About this task :: Copy every entry exactly as it stands, though any image it holds should stay out of the copy.

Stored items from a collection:
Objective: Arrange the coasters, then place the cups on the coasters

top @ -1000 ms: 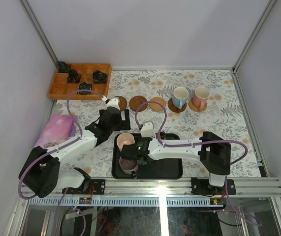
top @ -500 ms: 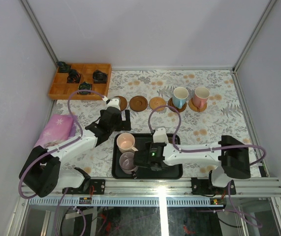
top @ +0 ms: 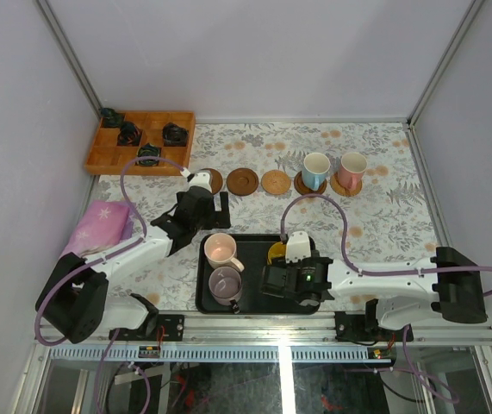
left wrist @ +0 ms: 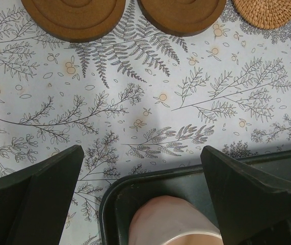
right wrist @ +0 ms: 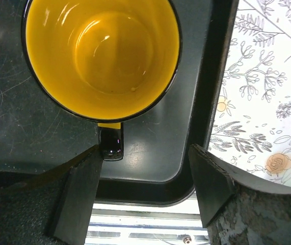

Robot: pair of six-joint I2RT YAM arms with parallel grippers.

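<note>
— In the way of the right claw (right wrist: 145, 150)?
— Only the yellow cup (right wrist: 102, 56), upright just ahead of the fingers, with its handle (right wrist: 110, 140) turned back toward them and just beside the inner face of one finger. Cannot tell whether touching. Partly open, jaws apart, gripping nothing.

— And around the left claw (left wrist: 141, 150)?
— Spread wide and empty, over the cloth at a corner of the tray. Pale pink cup (left wrist: 173, 224) low between the fingers. Ahead, well apart from the fingertips, two brown coasters (left wrist: 74, 18) and a woven coaster (left wrist: 267, 10), all bare.

— Containers?
— Black tray (top: 254, 246) under the right claw, holding the yellow cup, the pale pink cup and a mauve cup (top: 225, 283). Wooden box (top: 142, 129) far beyond the left claw and to its left, split into compartments, with small black pieces (top: 174, 134) inside.

— Other cups?
— Well beyond the right claw: blue cup (top: 316, 168) on a dark coaster (top: 301, 186), pink cup (top: 352, 168) on a light coaster (top: 339, 185), closing the row on the right.

— Surface and room?
— Flower-print tablecloth (top: 383, 216). Folded pink cloth (top: 99, 226) left of the left claw. Pale walls on three sides, metal rail (top: 435, 323) along the near edge.
</note>
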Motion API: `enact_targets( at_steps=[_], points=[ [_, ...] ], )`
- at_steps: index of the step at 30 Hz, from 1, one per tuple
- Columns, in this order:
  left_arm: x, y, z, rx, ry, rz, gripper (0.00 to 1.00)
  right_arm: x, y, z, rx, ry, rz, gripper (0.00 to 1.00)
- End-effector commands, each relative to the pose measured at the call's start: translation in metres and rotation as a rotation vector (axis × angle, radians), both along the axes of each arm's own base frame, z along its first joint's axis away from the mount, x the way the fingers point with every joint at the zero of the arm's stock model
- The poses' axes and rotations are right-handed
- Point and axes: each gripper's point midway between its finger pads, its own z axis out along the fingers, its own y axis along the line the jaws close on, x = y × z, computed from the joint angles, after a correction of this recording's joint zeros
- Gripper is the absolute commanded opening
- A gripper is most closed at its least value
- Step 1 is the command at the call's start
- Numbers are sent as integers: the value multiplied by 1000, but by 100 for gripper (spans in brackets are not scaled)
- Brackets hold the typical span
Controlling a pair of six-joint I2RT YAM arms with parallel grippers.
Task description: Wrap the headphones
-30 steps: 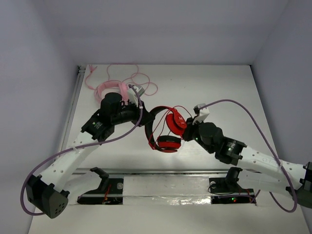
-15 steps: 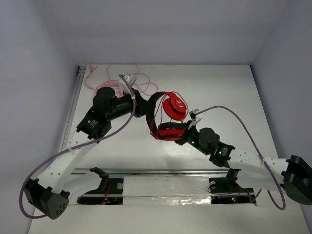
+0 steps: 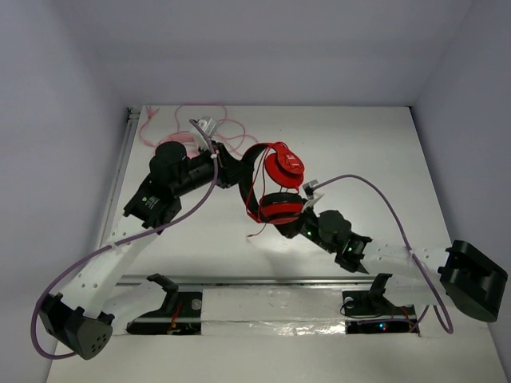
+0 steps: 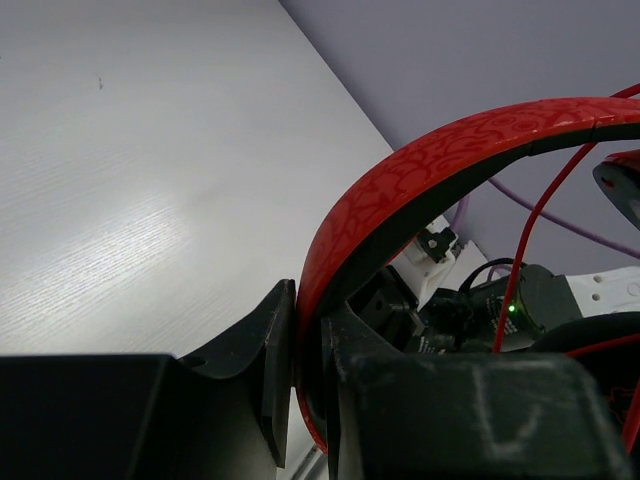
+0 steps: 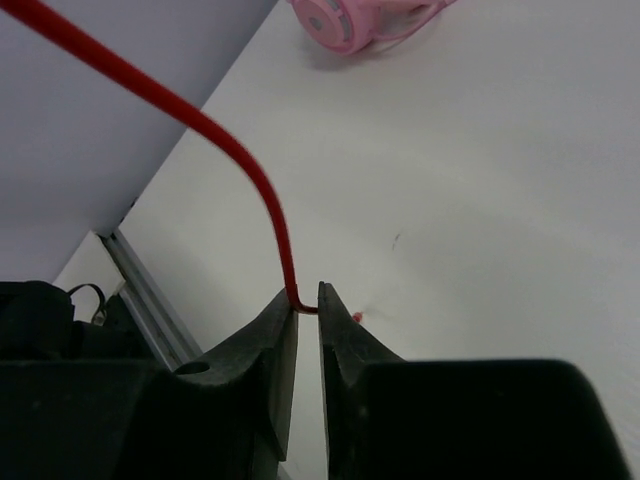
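The red headphones (image 3: 275, 179) hang above the table's middle, one ear cup (image 3: 285, 167) facing up and the other (image 3: 279, 209) lower. My left gripper (image 3: 238, 171) is shut on the black-and-red headband (image 4: 420, 170), which sits between its jaws (image 4: 310, 345). My right gripper (image 3: 286, 230) is just below the lower ear cup, shut on the thin red cable (image 5: 230, 150) right at the jaw tips (image 5: 308, 305). A loose cable end (image 3: 251, 234) dangles to the left of it.
Pink headphones (image 5: 345, 25) with a tangled pink cable (image 3: 156, 128) lie at the back left, partly hidden behind my left arm. A metal rail (image 3: 263, 281) runs along the near edge. My right arm's purple hose (image 3: 383, 199) arcs over the table's right side.
My left gripper has swung the headphones back and turned them. My right gripper has moved left and nearer, from beside the ear cup to under the lower one, with the cable in it.
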Motion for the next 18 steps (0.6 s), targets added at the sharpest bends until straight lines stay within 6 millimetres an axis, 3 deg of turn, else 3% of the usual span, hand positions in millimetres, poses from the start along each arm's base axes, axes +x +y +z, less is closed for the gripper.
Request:
enact_targets(
  at_steps=[1,6,15,18],
  points=[
    [-4,1,63,-125,-120,-2,0,13,4,22,65,-53,-36,21],
    [-5,1,70,-135,-132,-4,0,20,1,8,44,-40,-82,30],
    [-5,3,78,-143,-132,8,0,32,-1,-6,5,-34,-140,30],
    [-4,6,82,-132,-140,28,0,29,-8,0,7,-34,-151,31]
  ],
)
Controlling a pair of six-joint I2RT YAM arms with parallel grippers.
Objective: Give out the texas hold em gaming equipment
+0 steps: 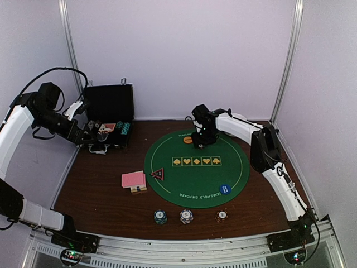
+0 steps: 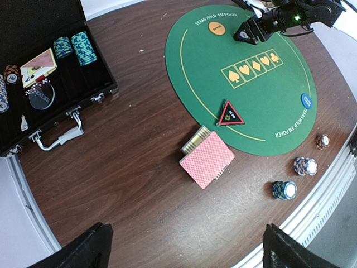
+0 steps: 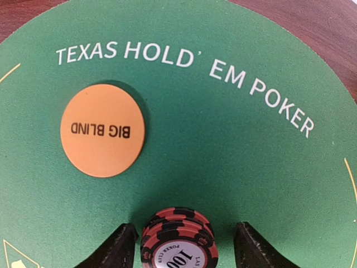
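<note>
From above, we saw the right gripper down at the far edge of the green mat, just beside the orange button; anything between its fingers was hidden there. The left gripper hung by the black case. The left wrist view showed its fingers wide apart, with the pink cards lying just off the mat's edge. In the right wrist view a red-black chip stack stood on the mat between the parted right fingers, touching neither, its base cut off.

Lanes and blockers
Bare wood lies open between black case upper left and card deck centre-left; three chip stacks line the bottom edge; orange disc by mat top rim.
</note>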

Solution for this problem ::
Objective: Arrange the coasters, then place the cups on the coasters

top @ -1000 ms: 
top @ -500 ms: 
top @ +0 ms: 
left wrist @ +0 ms: 
right wrist @ +0 ms: 

Robot: pair of six-joint I2RT YAM arms with parallel grippers.

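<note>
— In the way of the right claw (right wrist: 145, 150)?
— Only the yellow cup (right wrist: 102, 56), upright just ahead of the fingers, with its handle (right wrist: 110, 140) turned back toward them and just beside the inner face of one finger. Cannot tell whether touching. Partly open, jaws apart, gripping nothing.

— And around the left claw (left wrist: 141, 150)?
— Spread wide and empty, over the cloth at a corner of the tray. Pale pink cup (left wrist: 173, 224) low between the fingers. Ahead, well apart from the fingertips, two brown coasters (left wrist: 74, 18) and a woven coaster (left wrist: 267, 10), all bare.

— Containers?
— Black tray (top: 254, 246) under the right claw, holding the yellow cup, the pale pink cup and a mauve cup (top: 225, 283). Wooden box (top: 142, 129) far beyond the left claw and to its left, split into compartments, with small black pieces (top: 174, 134) inside.

— Other cups?
— Well beyond the right claw: blue cup (top: 316, 168) on a dark coaster (top: 301, 186), pink cup (top: 352, 168) on a light coaster (top: 339, 185), closing the row on the right.

— Surface and room?
— Flower-print tablecloth (top: 383, 216). Folded pink cloth (top: 99, 226) left of the left claw. Pale walls on three sides, metal rail (top: 435, 323) along the near edge.
</note>
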Motion API: `enact_targets( at_steps=[_], points=[ [_, ...] ], )`
- at_steps: index of the step at 30 Hz, from 1, one per tuple
- Columns, in this order:
  left_arm: x, y, z, rx, ry, rz, gripper (0.00 to 1.00)
  right_arm: x, y, z, rx, ry, rz, gripper (0.00 to 1.00)
- End-effector commands, each relative to the pose measured at the call's start: translation in metres and rotation as a rotation vector (axis × angle, radians), both along the axes of each arm's own base frame, z along its first joint's axis away from the mount, x the way the fingers point with every joint at the zero of the arm's stock model
- The poses' axes and rotations are right-handed
- Point and axes: each gripper's point midway between its finger pads, its own z axis out along the fingers, its own y axis along the line the jaws close on, x = y × z, computed from the joint angles, after a correction of this recording's joint zeros
- Gripper is the absolute commanded opening
- A gripper is most closed at its least value
- Step 1 is the command at the call's start
- Numbers are sent as integers: the value multiplied by 1000, but by 100 for gripper (spans in brackets are not scaled)
- Brackets hold the typical span
Controlling a pair of six-joint I2RT YAM arms with parallel grippers.
Task description: Wrap the headphones
-30 steps: 
-15 steps: 
+0 steps: 
+0 steps: 
+0 steps: 
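The red headphones (image 3: 275, 179) hang above the table's middle, one ear cup (image 3: 285, 167) facing up and the other (image 3: 279, 209) lower. My left gripper (image 3: 238, 171) is shut on the black-and-red headband (image 4: 420, 170), which sits between its jaws (image 4: 310, 345). My right gripper (image 3: 286, 230) is just below the lower ear cup, shut on the thin red cable (image 5: 230, 150) right at the jaw tips (image 5: 308, 305). A loose cable end (image 3: 251, 234) dangles to the left of it.
Pink headphones (image 5: 345, 25) with a tangled pink cable (image 3: 156, 128) lie at the back left, partly hidden behind my left arm. A metal rail (image 3: 263, 281) runs along the near edge. My right arm's purple hose (image 3: 383, 199) arcs over the table's right side.
My left gripper has swung the headphones back and turned them. My right gripper has moved left and nearer, from beside the ear cup to under the lower one, with the cable in it.
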Motion for the next 18 steps (0.6 s), targets added at the sharpest bends until straight lines stay within 6 millimetres an axis, 3 deg of turn, else 3% of the usual span, hand positions in millimetres, poses from the start along each arm's base axes, axes +x +y +z, less is closed for the gripper.
Request:
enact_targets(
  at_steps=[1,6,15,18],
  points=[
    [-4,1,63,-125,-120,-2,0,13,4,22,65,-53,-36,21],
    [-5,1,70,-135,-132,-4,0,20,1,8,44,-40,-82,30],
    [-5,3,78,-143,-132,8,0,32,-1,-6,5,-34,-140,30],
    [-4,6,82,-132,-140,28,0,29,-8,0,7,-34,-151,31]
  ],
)
Controlling a pair of six-joint I2RT YAM arms with parallel grippers.
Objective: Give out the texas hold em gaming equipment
+0 steps: 
+0 steps: 
+0 steps: 
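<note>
From above, we saw the right gripper down at the far edge of the green mat, just beside the orange button; anything between its fingers was hidden there. The left gripper hung by the black case. The left wrist view showed its fingers wide apart, with the pink cards lying just off the mat's edge. In the right wrist view a red-black chip stack stood on the mat between the parted right fingers, touching neither, its base cut off.

Lanes and blockers
Bare wood lies open between black case upper left and card deck centre-left; three chip stacks line the bottom edge; orange disc by mat top rim.
</note>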

The exercise requires no additional answer.